▶ **Prompt**
Every line of the material below is to be printed again exactly.
--- Data Enclosed Below ---
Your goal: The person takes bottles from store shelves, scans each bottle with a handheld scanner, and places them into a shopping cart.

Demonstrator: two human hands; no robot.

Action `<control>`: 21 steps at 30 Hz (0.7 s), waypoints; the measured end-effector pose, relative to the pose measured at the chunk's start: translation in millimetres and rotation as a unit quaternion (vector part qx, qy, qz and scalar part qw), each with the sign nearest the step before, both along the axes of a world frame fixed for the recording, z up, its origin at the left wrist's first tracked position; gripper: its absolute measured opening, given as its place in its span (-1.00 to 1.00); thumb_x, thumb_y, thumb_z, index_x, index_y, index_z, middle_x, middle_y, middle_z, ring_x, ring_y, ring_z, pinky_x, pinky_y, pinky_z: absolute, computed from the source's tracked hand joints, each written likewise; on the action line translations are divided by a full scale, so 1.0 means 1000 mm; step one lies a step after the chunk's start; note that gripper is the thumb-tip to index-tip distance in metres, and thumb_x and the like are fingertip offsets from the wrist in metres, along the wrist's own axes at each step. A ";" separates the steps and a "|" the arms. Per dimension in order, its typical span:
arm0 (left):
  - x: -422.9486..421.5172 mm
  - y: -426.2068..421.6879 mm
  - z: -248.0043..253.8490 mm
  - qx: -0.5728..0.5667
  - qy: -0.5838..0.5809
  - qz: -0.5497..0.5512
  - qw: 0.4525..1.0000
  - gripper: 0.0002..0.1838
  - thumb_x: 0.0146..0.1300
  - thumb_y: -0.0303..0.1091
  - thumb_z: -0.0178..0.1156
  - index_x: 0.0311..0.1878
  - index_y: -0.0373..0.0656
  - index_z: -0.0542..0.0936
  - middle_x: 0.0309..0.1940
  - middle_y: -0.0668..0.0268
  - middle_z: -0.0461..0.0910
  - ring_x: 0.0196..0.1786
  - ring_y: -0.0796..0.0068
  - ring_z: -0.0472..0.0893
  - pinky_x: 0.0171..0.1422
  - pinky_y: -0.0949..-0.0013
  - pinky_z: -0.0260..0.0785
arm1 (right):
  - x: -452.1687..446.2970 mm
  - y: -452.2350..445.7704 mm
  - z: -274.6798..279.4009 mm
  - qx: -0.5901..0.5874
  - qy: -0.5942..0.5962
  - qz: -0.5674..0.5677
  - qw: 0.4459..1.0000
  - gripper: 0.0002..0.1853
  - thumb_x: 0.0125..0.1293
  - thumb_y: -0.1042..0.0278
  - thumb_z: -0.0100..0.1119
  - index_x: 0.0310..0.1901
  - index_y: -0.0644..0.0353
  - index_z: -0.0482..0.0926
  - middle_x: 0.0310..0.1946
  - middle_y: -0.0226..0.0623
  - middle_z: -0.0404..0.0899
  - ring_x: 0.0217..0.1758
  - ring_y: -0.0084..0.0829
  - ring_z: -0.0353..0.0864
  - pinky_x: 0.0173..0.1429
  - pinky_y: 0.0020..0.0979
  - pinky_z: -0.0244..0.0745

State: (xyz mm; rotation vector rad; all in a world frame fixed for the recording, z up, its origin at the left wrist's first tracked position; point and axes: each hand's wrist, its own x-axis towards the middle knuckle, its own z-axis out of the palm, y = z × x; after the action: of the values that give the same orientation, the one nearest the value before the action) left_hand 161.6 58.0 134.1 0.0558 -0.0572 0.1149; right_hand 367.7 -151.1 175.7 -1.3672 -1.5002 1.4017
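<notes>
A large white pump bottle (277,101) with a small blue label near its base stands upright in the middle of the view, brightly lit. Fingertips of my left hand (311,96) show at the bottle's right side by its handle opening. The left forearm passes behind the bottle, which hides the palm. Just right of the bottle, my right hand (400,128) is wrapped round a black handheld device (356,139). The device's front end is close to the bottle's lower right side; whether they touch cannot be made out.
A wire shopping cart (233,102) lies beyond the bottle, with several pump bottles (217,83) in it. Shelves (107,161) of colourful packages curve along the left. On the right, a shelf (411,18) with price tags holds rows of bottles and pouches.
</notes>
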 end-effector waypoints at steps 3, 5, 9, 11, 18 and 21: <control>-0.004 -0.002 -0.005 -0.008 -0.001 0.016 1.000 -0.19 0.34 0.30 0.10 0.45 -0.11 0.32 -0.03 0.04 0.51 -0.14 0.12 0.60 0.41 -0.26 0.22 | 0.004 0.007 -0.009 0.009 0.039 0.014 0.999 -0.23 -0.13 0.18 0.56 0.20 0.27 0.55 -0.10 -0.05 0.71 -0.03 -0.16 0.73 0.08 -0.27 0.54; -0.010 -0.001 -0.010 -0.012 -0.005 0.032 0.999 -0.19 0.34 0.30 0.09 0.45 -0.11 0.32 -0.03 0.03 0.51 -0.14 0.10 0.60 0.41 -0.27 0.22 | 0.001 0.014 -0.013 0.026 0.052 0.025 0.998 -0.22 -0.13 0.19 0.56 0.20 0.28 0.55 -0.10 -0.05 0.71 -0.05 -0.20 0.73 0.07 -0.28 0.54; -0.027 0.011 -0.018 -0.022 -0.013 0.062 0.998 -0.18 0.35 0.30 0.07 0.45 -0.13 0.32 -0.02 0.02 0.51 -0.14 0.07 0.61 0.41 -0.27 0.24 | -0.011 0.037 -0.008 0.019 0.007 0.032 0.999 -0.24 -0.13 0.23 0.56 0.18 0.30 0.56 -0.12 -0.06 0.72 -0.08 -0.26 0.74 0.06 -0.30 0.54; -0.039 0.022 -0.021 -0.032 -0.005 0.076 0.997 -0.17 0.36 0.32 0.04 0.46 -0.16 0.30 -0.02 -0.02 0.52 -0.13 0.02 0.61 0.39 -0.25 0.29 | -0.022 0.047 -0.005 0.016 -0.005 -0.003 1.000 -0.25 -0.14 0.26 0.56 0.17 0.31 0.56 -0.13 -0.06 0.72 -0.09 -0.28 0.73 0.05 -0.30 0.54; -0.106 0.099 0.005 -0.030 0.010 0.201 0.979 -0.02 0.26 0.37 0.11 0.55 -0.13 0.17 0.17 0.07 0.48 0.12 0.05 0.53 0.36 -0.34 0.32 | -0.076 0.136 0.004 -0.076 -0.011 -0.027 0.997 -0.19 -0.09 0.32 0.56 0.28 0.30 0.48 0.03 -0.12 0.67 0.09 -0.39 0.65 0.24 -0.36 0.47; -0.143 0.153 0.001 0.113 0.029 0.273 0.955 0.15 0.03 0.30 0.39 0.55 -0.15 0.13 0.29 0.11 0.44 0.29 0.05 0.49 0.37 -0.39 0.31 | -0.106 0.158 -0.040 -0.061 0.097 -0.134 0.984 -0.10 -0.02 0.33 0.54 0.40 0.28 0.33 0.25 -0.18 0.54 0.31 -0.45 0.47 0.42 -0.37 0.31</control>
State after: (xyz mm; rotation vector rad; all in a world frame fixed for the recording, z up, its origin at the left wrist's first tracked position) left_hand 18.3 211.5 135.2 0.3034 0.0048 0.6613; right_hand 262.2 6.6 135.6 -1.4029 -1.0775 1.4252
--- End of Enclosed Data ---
▶ **Task response**
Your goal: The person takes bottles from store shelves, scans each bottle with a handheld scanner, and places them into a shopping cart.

Demonstrator: two human hands; no robot.

Action `<control>`: 21 steps at 30 Hz (0.7 s), waypoints; the measured end-effector pose, relative to the pose measured at the chunk's start: translation in millimetres and rotation as a unit quaternion (vector part qx, qy, qz and scalar part qw), each with the sign nearest the step before, both along the axes of a world frame fixed for the recording, z up, its origin at the left wrist's first tracked position; gripper: its absolute measured opening, given as its place in its span (-1.00 to 1.00); thumb_x, thumb_y, thumb_z, index_x, index_y, index_z, middle_x, middle_y, middle_z, ring_x, ring_y, ring_z, pinky_x, pinky_y, pinky_z: absolute, computed from the source's tracked hand joints, each written likewise; on the action line translations are divided by a full scale, so 1.0 means 1000 mm; step one lies a step after the chunk's start; note that gripper is the thumb-tip to index-tip distance in metres, and thumb_x and the like are fingertip offsets from the wrist in metres, along the wrist's own axes at each step. A ";" separates the steps and a "|" the arms. Per dimension in order, its typical span:
arm0 (left):
  - x: -422.9486..421.5172 mm
  - y: -426.2068..421.6879 mm
  - z: -248.0043..253.8490 mm
  - qx: -0.5728..0.5667
  - qy: -0.5838..0.5809
  - qz: -0.5497..0.5512
  - qw: 0.4525..1.0000
  - gripper: 0.0002..0.1838
  - thumb_x: 0.0146..0.1300
  - thumb_y: -0.0303..0.1091
  - thumb_z: -0.0178..0.1156
  - index_x: 0.0311..0.1878
  - index_y: -0.0373..0.0656
  - index_z: -0.0542..0.0936
  - middle_x: 0.0309..0.1940
  - middle_y: -0.0668..0.0268
  - middle_z: -0.0461..0.0910
  - ring_x: 0.0196..0.1786
  - ring_y: -0.0796..0.0068
  - ring_z: -0.0472..0.0893
  - pinky_x: 0.0171..0.1422
  - pinky_y: -0.0949..-0.0013
  - pinky_z: -0.0260..0.0785
arm1 (right):
  - x: -452.1687..446.2970 mm
  - y: -452.2350..445.7704 mm
  - z: -274.6798..279.4009 mm
  - qx: -0.5901..0.5874
  - qy: -0.5942..0.5962
  - qz: -0.5674..0.5677
  - qw: 0.4459..1.0000
  - gripper: 0.0002..0.1853
  - thumb_x: 0.0125..0.1293
  - thumb_y: -0.1042..0.0278
  - thumb_z: -0.0100..0.1119
  - index_x: 0.0310..0.1901
  - index_y: -0.0644..0.0353
  - index_z: -0.0482..0.0926
  - middle_x: 0.0310..0.1946
  - middle_y: -0.0226..0.0623
  - middle_z: -0.0404..0.0899
  - ring_x: 0.0217..0.1758
  - ring_y: -0.0084..0.0829
  - ring_z: -0.0353..0.0864
  - pinky_x: 0.0173..0.1429
  - pinky_y: 0.0020..0.0979
  - pinky_z: -0.0244..0.0745

State: (xyz mm; rotation vector rad; all in a world frame fixed for the recording, z up, its origin at the left wrist's first tracked position; point and axes: each hand's wrist, its own x-axis towards the middle knuckle, its own z-axis out of the palm, y = z × x; after the action: of the values that give the same orientation, the one nearest the value before the action) left_hand 161.6 58.0 134.1 0.0558 -0.0572 0.1149; right_hand 367.7 -151.1 175.7 -1.3672 -1.5002 1.4017
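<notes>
A large white pump bottle (277,101) with a small blue label near its base stands upright in the middle of the view, brightly lit. Fingertips of my left hand (311,96) show at the bottle's right side by its handle opening. The left forearm passes behind the bottle, which hides the palm. Just right of the bottle, my right hand (400,128) is wrapped round a black handheld device (356,139). The device's front end is close to the bottle's lower right side; whether they touch cannot be made out.
A wire shopping cart (233,102) lies beyond the bottle, with several pump bottles (217,83) in it. Shelves (107,161) of colourful packages curve along the left. On the right, a shelf (411,18) with price tags holds rows of bottles and pouches.
</notes>
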 end-effector waypoints at steps 3, 5, 9, 11, 18 and 21: <control>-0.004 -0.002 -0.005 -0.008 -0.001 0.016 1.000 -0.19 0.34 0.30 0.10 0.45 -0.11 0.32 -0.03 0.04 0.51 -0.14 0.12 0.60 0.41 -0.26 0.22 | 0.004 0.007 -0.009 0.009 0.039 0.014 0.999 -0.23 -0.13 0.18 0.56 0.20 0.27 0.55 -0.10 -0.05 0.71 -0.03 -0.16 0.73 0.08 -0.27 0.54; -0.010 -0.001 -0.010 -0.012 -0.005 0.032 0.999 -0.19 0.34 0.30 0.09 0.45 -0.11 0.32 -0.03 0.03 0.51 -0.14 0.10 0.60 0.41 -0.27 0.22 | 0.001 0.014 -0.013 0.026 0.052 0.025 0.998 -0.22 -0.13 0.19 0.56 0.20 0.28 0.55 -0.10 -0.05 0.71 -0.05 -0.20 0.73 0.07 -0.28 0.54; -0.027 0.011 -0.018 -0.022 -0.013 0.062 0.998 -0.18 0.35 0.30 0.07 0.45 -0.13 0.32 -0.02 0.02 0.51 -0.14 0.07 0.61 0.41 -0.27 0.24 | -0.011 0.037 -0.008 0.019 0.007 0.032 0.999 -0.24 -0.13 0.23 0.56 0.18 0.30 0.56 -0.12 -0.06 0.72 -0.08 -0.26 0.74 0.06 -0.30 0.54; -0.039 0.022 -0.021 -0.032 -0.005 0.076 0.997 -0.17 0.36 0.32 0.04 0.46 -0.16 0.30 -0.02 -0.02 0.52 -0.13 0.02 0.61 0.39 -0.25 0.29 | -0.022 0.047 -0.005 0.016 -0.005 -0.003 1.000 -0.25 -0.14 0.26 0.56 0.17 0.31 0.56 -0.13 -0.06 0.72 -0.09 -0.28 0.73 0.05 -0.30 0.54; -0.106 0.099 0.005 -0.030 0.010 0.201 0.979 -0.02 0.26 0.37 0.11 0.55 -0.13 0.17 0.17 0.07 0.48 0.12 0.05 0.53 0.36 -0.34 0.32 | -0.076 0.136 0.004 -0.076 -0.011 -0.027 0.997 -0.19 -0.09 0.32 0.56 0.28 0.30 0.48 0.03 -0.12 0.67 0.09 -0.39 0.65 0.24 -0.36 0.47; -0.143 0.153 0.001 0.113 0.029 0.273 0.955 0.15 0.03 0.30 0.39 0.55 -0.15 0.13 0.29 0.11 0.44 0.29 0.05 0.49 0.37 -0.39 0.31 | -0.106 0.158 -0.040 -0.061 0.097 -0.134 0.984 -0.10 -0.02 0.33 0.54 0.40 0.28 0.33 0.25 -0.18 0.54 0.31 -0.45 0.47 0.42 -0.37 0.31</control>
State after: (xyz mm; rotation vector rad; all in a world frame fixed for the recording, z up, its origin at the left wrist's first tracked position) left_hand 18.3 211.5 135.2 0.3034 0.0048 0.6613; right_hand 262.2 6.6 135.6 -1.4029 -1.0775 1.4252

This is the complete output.